◆ **EXERCISE BRIEF**
Given the material below, return only the lines starting at the line with "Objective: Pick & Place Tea" and ending at the line with "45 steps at", exactly as they appear.

◆ **INPUT MATERIAL**
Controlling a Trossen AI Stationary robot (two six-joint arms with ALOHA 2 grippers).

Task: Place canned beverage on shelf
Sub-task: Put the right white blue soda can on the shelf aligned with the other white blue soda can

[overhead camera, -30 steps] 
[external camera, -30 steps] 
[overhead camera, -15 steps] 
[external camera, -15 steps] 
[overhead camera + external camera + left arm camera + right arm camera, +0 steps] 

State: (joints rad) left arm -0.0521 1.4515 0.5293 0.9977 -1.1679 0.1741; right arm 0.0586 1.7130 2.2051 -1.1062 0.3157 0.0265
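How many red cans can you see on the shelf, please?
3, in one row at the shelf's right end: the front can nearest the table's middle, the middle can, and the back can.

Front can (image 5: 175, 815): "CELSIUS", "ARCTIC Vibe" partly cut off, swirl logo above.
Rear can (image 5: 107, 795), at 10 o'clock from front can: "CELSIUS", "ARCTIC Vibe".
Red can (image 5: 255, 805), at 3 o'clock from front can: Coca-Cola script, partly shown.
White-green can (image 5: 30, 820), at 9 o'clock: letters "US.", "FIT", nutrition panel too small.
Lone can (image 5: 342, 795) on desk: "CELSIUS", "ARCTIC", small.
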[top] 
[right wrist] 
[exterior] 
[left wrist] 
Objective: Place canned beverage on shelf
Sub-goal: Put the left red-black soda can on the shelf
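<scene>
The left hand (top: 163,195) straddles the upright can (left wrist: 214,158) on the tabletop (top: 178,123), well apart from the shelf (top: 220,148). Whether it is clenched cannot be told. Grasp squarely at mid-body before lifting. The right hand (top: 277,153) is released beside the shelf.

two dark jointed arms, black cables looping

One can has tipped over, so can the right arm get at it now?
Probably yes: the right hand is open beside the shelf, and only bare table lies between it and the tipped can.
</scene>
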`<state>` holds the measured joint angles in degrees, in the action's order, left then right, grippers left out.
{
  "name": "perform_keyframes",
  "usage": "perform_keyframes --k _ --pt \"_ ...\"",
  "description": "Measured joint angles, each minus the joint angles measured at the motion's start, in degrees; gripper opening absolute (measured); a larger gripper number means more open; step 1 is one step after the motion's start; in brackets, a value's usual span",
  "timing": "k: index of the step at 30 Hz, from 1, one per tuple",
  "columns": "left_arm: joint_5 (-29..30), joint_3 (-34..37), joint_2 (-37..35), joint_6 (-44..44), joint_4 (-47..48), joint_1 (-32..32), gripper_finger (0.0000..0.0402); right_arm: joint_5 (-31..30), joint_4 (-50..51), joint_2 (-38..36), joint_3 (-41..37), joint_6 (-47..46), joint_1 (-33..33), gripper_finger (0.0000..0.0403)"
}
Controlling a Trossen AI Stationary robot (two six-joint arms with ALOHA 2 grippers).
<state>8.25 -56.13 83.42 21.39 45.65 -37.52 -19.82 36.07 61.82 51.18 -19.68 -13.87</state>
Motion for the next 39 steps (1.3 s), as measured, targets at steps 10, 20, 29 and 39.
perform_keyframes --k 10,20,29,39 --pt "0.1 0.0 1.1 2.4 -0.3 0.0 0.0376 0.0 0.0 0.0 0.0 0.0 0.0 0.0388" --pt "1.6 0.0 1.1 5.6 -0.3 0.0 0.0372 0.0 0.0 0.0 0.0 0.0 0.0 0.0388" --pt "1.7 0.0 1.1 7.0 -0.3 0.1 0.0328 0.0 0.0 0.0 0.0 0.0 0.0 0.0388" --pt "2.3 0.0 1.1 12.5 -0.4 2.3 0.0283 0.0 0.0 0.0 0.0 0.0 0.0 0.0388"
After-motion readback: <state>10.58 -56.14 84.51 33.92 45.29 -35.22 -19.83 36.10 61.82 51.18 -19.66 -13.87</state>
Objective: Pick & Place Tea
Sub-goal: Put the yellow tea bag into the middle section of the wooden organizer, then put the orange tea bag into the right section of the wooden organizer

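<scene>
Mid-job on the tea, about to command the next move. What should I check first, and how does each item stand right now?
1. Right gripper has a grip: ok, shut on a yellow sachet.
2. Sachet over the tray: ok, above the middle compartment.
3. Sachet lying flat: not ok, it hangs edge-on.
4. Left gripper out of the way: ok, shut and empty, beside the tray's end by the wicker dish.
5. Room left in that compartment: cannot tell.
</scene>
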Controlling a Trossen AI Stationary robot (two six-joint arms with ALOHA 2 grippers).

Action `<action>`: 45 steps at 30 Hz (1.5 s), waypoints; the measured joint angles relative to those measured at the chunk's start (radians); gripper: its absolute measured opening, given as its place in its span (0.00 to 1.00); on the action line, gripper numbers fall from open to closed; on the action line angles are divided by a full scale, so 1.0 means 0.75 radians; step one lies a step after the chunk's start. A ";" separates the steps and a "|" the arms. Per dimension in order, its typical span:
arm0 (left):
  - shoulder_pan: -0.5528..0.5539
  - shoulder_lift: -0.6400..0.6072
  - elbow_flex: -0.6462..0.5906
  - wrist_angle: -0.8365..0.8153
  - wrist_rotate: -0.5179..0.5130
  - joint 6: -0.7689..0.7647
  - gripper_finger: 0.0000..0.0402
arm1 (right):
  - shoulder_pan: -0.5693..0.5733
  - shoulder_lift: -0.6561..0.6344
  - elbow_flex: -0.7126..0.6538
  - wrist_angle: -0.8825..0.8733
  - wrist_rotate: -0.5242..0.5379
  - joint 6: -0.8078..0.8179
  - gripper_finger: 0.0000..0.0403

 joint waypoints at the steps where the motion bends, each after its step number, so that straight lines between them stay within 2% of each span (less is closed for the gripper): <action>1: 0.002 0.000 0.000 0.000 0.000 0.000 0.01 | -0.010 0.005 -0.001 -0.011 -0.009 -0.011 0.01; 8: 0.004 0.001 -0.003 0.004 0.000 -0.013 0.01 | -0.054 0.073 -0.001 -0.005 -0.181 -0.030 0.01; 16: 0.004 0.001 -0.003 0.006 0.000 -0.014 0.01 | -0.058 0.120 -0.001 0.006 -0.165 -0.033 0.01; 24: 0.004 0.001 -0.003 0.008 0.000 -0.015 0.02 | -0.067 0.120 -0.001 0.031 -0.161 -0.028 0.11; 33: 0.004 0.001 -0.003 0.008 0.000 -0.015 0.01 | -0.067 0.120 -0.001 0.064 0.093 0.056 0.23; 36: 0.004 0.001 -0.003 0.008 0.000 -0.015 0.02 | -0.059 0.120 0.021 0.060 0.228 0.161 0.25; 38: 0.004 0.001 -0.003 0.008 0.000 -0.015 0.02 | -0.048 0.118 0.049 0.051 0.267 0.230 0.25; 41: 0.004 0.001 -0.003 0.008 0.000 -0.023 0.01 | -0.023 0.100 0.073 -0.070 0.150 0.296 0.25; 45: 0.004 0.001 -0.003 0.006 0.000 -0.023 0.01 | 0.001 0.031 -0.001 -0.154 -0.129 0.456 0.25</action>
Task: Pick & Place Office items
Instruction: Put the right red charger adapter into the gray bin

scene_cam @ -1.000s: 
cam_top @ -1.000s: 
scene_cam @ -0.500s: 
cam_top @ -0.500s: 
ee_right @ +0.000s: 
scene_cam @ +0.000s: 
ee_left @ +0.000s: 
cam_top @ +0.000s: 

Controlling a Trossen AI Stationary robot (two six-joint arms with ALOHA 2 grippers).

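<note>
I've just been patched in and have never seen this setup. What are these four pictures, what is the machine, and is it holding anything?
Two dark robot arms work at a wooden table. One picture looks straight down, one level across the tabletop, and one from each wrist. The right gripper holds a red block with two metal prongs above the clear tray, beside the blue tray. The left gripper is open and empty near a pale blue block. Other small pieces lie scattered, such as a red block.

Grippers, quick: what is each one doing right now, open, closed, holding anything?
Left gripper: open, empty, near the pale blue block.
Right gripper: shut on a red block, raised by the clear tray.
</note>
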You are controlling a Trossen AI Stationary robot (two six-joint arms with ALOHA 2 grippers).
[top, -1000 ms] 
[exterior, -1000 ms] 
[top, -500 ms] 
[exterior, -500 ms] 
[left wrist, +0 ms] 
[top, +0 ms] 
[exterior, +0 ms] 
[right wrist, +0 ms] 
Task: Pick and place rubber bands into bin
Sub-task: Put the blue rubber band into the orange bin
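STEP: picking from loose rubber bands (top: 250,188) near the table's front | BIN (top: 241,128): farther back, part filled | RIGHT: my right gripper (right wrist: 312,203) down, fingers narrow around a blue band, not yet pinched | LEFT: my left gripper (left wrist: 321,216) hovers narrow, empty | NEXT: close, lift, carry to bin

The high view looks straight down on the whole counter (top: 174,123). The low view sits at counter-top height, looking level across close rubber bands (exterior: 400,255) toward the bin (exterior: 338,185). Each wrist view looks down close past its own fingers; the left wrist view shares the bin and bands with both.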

◆ **OUTPUT FOR THIS TASK**
Objective: Pick & Place Tea
Sub-goal: Put the yellow tea bag into the middle section of the wooden organizer, then put the orange tea bag into the right section of the wooden organizer

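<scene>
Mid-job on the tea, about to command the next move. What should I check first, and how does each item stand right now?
1. Right gripper has a grip: ok, shut on a yellow sachet.
2. Sachet over the tray: ok, above the middle compartment.
3. Sachet lying flat: not ok, it hangs edge-on.
4. Left gripper out of the way: ok, shut and empty, beside the tray's end by the wicker dish.
5. Room left in that compartment: cannot tell.
</scene>
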Controlling a Trossen AI Stationary robot (two six-joint arms with ALOHA 2 grippers).

Action `<action>`: 45 steps at 30 Hz (1.5 s), waypoints; the measured joint angles relative to those measured at the chunk's start (radians); gripper: its absolute measured opening, given as its place in its span (0.00 to 1.00); on the action line, gripper numbers fall from open to closed; on the action line angles are divided by a full scale, so 1.0 means 0.75 radians; step one lies a step after the chunk's start. A ";" separates the steps and a "|" the arms. Per dimension in order, its typical span:

What the exercise required is now done.